7 AUGUST 2004, Page 18

Ancient & modern

When Plato writes about education, he comes up with a brilliant image of the master-pupil relationship: 'After a long partnership in a common life, truth flashes on the soul like a flame kindled by a leaping spark.' The Labour and Tory education manifestos have very little to say about this 'rather dodgy' (© C. Clarke) concept. They think the answer to school problems is to play about with systems and structures.

The Roman professor Quintilian (c. AD 90) is the first ancient to think seriously about how schools work. He insists that a good school depends as much on the character and psychological understanding of the teacher as on the materials for instruction. He must be a man of scholarship and high principles, since pupils learn by example. He must watch a child's behaviour, and relate the size and difficulty of any task to a child's attention span and capacity. Quintilian does not approve of caning or flogging, which he categorises as degrading and ineffectual, because it does not fill a child with enthusiasm. Praise, encouragement and personal example will fire pupils with a love of learning.

Quintilian regards the child's memory as the most important indicator of character and capacity. Plasticity of mind is also important, by which Quintilian meant the child's capacity to deal with different subjects at the same time. Thus he recommended that Greek and Latin should be taught together, though Greek first because Latin would have an obvious initial advantage.

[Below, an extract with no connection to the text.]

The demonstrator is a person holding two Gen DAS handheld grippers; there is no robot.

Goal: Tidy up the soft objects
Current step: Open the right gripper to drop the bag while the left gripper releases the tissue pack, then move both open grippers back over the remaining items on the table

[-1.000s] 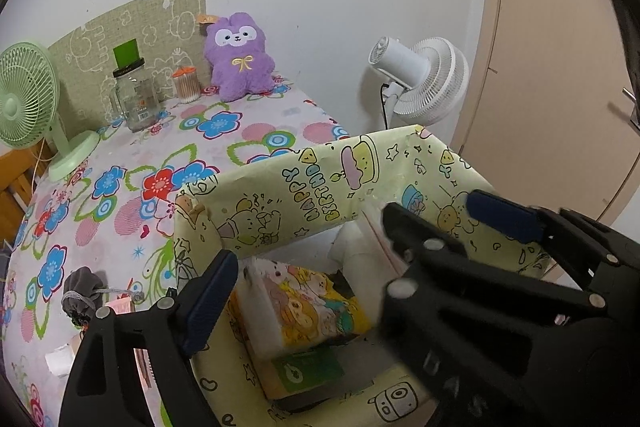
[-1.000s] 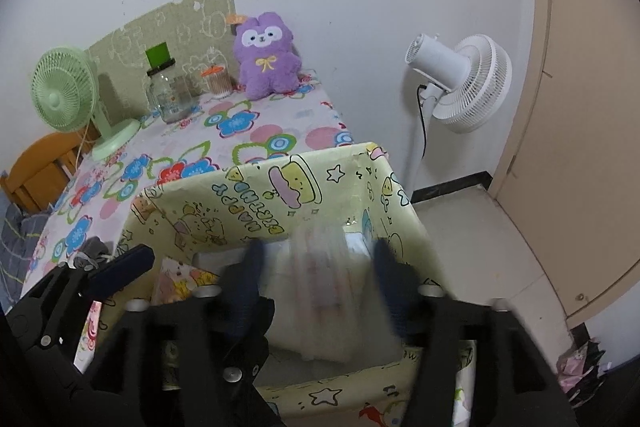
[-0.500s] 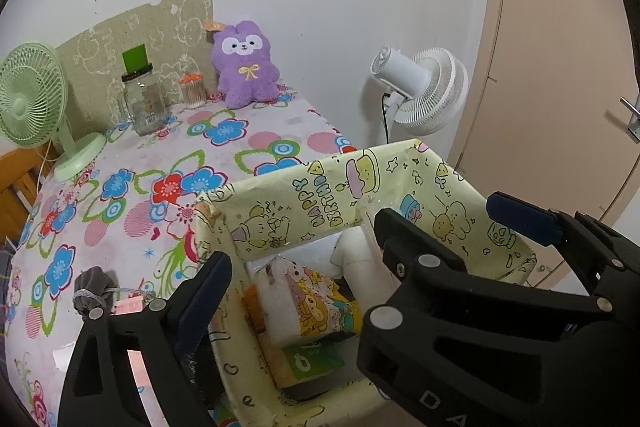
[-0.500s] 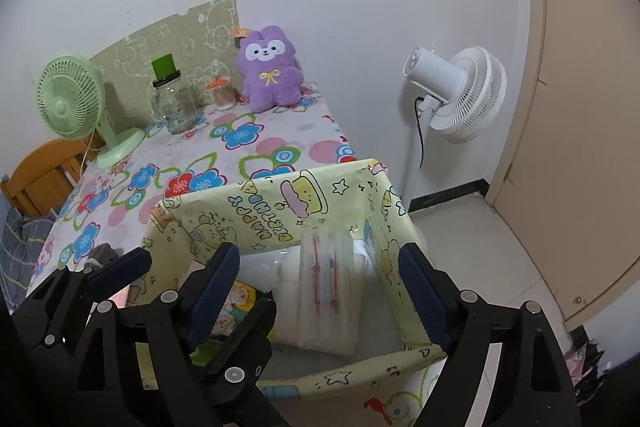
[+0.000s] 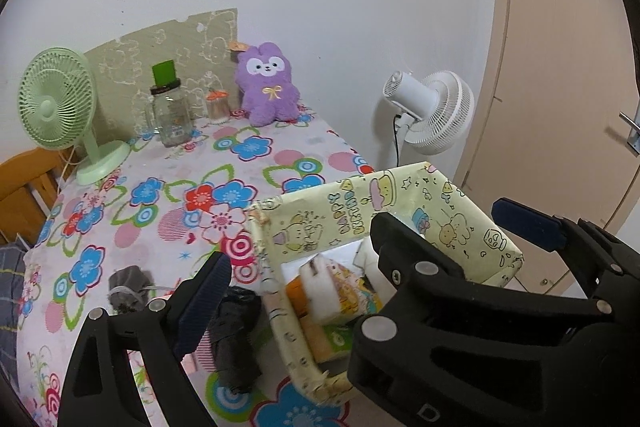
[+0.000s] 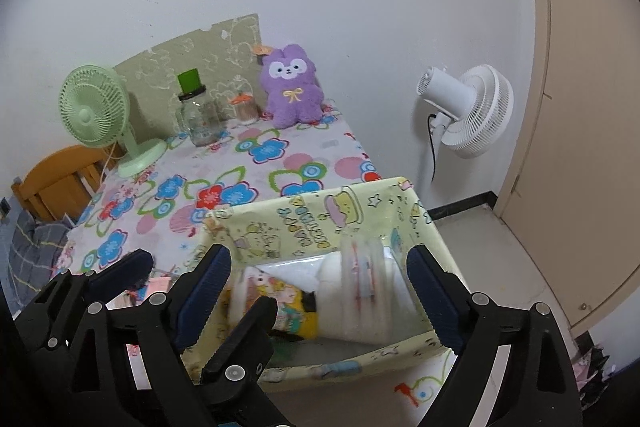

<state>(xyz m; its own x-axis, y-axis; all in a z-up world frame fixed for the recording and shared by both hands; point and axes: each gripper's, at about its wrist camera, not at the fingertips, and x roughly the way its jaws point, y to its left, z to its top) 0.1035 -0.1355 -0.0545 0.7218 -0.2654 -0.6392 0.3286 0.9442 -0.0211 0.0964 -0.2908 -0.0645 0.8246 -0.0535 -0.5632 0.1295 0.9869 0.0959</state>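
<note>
"HAPPY BIRTHDAY" printed on inner wall of yellow cartoon-print box (image 5: 352,211), seen upside down. Single letter "D" moulded on black tool body (image 5: 428,413). Jar label unreadable.

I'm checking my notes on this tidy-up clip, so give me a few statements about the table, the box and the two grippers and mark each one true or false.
1. The purple plush sits inside the yellow box. False: it sits at the far end of the table, by the wall.
2. The right gripper is open and holds nothing. True; its fingers have just been opening, and the clear packet stands in the box below.
3. A green fan stands on the table. True.
4. The white fan stands on the table too. False: it is beside the table, off its far right corner.
5. The left gripper is shut on the glass jar. False: it is open, and the jar stands far off.
</note>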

There was no such thing as a school 'system' in ancient Greece and Rome. Indeed, it is hard to identify any ancient building that could be called a school. Education was a private, ad hoc business, and literacy and numeracy were at the heart of it; schools did not need high-tech labs and computerised board-rubbers, But however much the world of education has changed, in one respect at least the ancients were right. As the historian Thucyd ides puts it, 'men are the city, not walls or ships empty of men'. Systems and structures are all very well, but when one looks back to one's own schooldays, no one remembers them. One remembers the teachers. All hail, Duchy, Parky, Whoccy, Occy, Horsebox and the rest! Producing excellent teachers and ensuring that they have everything they need to do an excellent job should be the priority.

Whoops! That can't be Lib Dem policy, can it?